## Work to complete:
Using the material below, return exactly the lines between the one holding "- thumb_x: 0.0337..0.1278" and the one holding "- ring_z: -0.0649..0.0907", inclusive, and no others.

Material for the task Block Start

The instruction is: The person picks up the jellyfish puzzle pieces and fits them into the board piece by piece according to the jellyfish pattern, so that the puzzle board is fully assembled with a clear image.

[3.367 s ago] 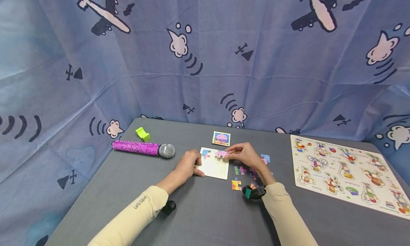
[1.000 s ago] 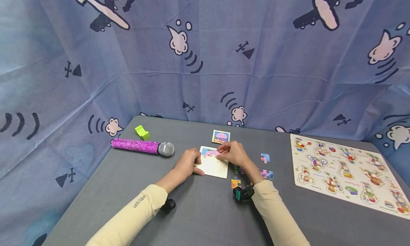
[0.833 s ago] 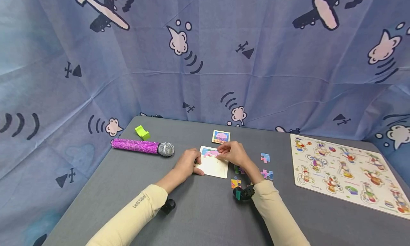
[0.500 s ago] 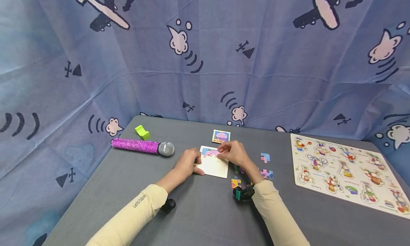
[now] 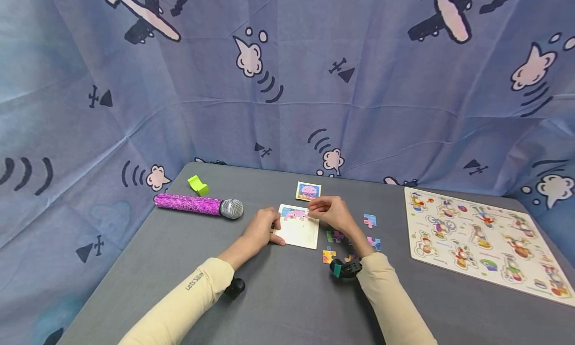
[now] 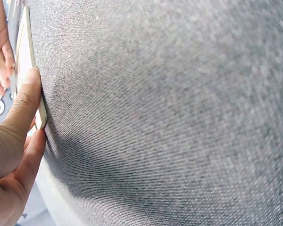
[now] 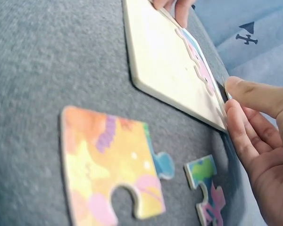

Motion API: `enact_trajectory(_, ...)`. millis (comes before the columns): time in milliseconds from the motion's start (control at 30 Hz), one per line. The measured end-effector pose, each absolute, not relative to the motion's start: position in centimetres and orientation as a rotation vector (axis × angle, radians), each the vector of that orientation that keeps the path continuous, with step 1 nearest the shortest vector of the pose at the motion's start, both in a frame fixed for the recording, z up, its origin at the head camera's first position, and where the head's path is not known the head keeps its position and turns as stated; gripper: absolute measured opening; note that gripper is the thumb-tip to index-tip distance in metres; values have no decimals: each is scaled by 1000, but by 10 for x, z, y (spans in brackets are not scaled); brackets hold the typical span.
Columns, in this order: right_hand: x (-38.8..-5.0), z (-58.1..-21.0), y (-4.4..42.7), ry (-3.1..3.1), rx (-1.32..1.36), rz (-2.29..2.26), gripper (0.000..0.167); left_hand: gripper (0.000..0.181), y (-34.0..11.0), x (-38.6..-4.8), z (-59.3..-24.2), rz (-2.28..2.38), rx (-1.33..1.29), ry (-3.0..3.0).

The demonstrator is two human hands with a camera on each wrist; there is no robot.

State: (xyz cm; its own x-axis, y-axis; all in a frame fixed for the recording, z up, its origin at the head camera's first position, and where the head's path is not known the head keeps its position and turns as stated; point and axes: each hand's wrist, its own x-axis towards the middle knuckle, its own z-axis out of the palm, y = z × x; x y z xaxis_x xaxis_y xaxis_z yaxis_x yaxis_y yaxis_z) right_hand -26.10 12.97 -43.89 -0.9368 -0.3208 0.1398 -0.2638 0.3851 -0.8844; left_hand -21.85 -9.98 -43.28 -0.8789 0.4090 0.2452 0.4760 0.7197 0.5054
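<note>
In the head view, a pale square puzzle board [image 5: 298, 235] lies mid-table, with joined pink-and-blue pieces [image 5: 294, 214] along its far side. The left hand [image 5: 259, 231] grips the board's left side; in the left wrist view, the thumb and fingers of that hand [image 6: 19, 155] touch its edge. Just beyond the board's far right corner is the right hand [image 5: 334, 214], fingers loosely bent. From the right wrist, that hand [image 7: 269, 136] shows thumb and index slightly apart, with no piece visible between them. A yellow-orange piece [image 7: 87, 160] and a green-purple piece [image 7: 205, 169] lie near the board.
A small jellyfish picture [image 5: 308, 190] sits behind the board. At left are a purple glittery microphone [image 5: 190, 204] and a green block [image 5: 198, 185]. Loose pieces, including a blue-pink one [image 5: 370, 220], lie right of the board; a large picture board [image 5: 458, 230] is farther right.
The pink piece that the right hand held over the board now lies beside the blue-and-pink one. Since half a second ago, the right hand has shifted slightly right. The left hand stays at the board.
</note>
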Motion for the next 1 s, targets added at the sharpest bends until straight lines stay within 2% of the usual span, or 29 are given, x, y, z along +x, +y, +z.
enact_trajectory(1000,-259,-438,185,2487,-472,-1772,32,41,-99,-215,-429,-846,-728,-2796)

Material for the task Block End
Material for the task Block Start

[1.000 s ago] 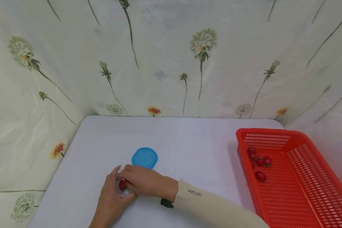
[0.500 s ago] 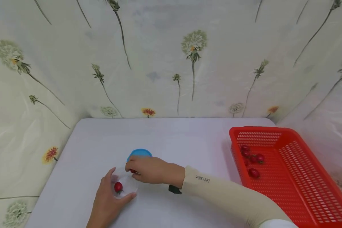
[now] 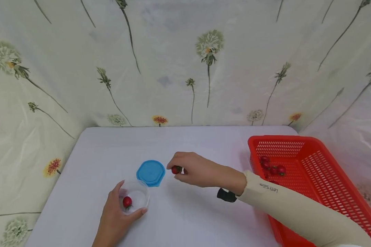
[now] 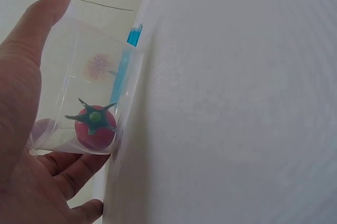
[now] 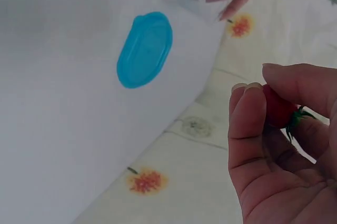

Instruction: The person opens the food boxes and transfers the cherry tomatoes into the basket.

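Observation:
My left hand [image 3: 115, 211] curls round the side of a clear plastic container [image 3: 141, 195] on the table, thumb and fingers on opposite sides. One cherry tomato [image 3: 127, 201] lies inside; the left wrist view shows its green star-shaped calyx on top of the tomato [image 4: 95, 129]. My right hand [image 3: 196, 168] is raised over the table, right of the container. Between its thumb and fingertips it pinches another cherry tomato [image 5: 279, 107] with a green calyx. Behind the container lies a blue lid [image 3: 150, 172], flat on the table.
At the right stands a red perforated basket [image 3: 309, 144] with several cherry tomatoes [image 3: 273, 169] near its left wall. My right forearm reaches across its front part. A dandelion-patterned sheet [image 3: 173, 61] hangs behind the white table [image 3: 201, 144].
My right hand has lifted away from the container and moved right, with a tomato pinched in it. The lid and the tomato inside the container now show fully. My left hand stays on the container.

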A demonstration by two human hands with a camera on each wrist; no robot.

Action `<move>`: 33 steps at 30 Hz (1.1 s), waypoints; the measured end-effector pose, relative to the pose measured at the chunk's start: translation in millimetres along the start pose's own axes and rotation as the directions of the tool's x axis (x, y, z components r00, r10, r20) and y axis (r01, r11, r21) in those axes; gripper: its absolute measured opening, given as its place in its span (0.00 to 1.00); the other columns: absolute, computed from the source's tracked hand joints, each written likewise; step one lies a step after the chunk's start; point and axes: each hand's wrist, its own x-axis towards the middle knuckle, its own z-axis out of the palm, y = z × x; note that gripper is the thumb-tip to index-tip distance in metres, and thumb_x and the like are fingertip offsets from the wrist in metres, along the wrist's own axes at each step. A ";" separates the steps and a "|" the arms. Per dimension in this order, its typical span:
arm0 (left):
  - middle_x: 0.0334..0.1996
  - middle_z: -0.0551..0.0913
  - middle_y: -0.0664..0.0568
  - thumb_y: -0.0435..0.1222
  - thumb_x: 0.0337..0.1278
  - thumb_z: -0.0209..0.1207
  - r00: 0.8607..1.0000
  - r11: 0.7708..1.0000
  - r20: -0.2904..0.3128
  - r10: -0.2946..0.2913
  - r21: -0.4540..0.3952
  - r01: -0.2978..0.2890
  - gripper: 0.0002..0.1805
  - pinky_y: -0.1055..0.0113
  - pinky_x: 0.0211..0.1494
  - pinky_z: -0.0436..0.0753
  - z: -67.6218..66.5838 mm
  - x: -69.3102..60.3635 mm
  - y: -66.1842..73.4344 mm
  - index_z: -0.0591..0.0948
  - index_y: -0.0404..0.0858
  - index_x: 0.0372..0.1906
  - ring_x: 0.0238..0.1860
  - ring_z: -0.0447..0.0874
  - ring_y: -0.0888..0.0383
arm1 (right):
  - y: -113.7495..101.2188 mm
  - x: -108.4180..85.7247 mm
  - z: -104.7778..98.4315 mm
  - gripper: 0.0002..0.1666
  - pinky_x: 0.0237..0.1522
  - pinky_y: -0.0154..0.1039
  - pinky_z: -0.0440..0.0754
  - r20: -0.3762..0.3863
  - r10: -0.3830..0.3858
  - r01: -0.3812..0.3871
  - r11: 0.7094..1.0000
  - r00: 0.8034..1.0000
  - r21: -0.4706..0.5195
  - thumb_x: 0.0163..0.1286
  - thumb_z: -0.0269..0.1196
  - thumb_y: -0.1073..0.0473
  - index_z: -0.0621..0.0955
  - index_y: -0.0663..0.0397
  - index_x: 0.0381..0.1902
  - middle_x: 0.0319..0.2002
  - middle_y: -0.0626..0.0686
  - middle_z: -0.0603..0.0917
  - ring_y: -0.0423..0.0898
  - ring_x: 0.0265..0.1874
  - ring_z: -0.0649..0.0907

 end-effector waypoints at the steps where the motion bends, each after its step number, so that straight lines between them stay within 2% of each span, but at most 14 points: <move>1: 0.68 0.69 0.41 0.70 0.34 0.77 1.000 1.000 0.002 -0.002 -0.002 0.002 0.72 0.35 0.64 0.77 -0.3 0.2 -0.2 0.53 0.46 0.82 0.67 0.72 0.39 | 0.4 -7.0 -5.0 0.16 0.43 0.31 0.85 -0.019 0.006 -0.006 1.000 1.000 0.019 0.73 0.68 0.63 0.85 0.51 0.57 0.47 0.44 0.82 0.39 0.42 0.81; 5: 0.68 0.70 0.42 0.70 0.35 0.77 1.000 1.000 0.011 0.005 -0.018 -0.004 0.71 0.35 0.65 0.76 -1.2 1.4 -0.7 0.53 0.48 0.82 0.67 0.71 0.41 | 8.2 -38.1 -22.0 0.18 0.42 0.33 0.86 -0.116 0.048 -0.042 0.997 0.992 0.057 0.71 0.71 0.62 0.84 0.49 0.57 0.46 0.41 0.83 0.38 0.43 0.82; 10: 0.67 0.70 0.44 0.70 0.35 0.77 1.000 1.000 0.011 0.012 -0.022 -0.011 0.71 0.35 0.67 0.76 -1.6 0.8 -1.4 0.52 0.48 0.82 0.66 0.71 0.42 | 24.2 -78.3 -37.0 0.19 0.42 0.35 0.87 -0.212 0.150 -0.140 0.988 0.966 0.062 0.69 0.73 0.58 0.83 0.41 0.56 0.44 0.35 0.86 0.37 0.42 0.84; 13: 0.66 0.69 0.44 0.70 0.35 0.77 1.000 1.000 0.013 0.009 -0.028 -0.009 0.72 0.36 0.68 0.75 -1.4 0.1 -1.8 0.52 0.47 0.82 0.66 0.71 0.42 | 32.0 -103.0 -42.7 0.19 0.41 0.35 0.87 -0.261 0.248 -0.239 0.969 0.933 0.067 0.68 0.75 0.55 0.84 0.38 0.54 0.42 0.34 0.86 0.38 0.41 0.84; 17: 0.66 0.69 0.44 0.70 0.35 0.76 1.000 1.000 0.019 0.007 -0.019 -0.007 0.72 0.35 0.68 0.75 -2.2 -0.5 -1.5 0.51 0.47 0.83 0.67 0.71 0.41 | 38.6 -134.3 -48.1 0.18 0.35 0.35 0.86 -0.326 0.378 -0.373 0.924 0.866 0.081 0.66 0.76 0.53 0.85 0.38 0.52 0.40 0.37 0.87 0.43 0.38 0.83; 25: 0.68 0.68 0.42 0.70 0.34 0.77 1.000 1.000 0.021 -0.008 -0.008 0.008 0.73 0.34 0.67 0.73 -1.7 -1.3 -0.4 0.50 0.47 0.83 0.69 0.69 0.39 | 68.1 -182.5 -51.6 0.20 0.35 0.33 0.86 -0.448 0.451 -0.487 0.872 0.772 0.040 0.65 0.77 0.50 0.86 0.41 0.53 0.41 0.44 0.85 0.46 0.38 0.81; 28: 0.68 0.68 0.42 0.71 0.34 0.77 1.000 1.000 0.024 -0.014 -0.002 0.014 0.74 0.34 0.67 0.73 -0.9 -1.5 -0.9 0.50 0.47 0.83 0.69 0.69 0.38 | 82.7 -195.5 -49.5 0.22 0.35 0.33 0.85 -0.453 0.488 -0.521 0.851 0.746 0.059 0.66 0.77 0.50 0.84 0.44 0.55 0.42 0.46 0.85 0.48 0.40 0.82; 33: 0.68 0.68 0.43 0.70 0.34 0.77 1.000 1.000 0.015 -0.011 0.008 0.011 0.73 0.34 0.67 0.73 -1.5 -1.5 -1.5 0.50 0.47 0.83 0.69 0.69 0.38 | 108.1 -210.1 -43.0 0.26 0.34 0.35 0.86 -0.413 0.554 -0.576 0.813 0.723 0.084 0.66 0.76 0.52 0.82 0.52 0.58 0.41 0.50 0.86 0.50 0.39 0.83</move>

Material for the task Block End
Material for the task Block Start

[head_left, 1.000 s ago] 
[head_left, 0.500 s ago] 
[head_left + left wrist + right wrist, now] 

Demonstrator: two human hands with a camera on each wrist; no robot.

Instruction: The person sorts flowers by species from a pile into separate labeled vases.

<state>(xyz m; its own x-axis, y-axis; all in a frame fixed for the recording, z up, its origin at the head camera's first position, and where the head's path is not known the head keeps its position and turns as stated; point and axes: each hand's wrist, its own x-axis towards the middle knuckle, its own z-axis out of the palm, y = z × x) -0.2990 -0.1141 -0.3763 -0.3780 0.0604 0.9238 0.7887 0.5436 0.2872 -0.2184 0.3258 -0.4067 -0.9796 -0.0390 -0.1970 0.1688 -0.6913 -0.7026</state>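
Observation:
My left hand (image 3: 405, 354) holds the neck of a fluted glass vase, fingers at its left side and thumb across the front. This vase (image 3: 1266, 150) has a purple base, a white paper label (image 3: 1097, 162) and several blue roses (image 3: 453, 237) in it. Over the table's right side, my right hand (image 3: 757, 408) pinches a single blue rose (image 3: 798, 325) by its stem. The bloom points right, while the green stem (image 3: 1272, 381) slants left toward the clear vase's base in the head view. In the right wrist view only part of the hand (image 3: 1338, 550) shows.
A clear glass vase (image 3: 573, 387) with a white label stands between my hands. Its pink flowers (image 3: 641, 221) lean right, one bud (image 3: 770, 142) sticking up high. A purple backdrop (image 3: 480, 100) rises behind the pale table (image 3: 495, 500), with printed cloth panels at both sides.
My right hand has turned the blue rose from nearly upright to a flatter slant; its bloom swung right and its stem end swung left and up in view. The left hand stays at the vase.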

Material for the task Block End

## Result for this task:
  - thumb_x: 0.0337..0.1278
  - thumb_z: -0.0209..0.1207
  - r00: 0.8607..1.0000
  - r11: 0.7708..1.0000
  - r20: -0.2904..0.3128
  - r10: -0.2946..0.2913
  - r21: -0.4540..0.3952
  - r01: -0.2978..0.2890
  - gripper: 0.0002..0.1805
  - pinky_y: -0.1055..0.0113
  - pinky_x: 0.0211..0.1494
  - pinky_z: -0.0436..0.0753
  - z: -67.6218..66.5838 mm
  - x: -69.3102..60.3635 mm
  - y: -66.1842..73.4344 mm
  - index_z: -0.0591..0.0948
  - index_y: -0.0404..0.0858
  - index_x: 0.0372..0.1906
  - ring_x: 0.0238..0.1860
  - ring_z: -0.0447..0.0874
  - ring_y: -0.0888..0.0383
arm1 (right):
  - y: -113.7495..101.2188 mm
  - x: -108.4180..85.7247 mm
  - z: -104.7778..98.4315 mm
  - gripper: 0.0002..0.1666
  - pinky_x: 0.0237..0.1522
  - pinky_y: -0.0154..0.1039
  - pinky_z: -0.0440..0.0754
  - r20: -0.3762..0.3863
  - r10: -0.3830..0.3858
  - r01: -0.3812..0.3871
  - r11: 0.7094..1.0000
  - r00: 0.8034..1.0000
  - r21: -0.4706..0.5195
  - thumb_x: 0.0163..0.1286
  - thumb_z: -0.0269..0.1196
  - thumb_y: -0.1073..0.0473
  - index_z: -0.0621..0.0955
  - index_y: -0.0663..0.0397
  - index_x: 0.0381..0.1902
  - middle_x: 0.0319..0.2002
  - middle_y: -0.0626..0.0686
  - middle_z: -0.0603..0.0917
  - ring_y: -0.0423..0.0898
  - ring_x: 0.0265..0.1874
  - ring_z: -0.0649..0.0907

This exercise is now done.